■ Task objective: Using the entries below, output each line exactly from the first through the one that contains "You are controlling".

Collected data:

.....

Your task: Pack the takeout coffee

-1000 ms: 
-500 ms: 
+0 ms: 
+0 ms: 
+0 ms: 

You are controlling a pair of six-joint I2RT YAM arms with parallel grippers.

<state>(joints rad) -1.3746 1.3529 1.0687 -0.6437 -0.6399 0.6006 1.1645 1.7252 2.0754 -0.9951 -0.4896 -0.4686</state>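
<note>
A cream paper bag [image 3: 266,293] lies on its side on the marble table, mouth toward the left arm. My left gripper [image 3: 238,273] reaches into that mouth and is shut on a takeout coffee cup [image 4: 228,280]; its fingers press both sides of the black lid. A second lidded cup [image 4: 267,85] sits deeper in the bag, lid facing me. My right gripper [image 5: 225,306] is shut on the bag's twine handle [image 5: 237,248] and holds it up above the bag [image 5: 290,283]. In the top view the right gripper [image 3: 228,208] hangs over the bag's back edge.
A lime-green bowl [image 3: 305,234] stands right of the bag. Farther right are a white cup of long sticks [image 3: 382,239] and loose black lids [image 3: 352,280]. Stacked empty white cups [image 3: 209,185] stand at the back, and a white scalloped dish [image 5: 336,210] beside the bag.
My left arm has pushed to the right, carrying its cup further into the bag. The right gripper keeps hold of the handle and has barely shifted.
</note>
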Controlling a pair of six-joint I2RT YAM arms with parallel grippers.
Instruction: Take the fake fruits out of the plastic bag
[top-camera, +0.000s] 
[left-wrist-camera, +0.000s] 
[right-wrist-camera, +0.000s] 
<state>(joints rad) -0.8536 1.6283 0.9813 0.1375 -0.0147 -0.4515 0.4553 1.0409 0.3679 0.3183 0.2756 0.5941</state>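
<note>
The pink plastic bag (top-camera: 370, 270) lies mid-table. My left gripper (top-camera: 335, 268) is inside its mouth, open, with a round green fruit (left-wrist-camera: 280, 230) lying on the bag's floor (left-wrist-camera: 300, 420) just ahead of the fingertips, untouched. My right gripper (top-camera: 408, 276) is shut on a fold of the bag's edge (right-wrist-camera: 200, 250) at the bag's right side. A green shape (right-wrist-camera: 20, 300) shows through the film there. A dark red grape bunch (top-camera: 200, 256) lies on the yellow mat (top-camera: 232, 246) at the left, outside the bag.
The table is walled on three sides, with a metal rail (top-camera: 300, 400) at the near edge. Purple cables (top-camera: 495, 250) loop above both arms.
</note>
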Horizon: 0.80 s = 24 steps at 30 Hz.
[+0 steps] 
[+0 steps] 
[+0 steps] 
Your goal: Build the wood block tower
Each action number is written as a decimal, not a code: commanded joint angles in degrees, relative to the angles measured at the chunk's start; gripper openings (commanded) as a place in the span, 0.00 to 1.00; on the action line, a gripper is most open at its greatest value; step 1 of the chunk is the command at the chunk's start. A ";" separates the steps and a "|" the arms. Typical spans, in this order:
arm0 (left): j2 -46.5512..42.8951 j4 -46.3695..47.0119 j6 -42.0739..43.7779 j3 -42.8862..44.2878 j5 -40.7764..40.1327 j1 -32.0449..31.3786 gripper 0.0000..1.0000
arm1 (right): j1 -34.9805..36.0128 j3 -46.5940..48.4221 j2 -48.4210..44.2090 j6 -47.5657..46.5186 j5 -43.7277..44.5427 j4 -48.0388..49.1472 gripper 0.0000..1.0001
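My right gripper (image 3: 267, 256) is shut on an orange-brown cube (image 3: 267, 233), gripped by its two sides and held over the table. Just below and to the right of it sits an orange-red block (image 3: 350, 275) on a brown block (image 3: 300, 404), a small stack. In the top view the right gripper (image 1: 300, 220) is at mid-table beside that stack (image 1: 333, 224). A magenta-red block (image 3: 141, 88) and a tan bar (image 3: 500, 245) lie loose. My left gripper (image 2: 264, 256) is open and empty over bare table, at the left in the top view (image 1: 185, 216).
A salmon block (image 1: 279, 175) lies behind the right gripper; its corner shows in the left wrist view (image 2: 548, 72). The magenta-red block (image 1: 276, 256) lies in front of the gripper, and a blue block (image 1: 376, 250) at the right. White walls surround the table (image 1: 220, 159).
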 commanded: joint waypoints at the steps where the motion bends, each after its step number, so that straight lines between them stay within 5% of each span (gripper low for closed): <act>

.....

■ Expected answer:
Your task: Pack the takeout coffee

-1000 ms: 
-500 ms: 
+0 ms: 
+0 ms: 
+0 ms: 

You are controlling a pair of six-joint I2RT YAM arms with parallel grippers.

The exercise has been answered completely.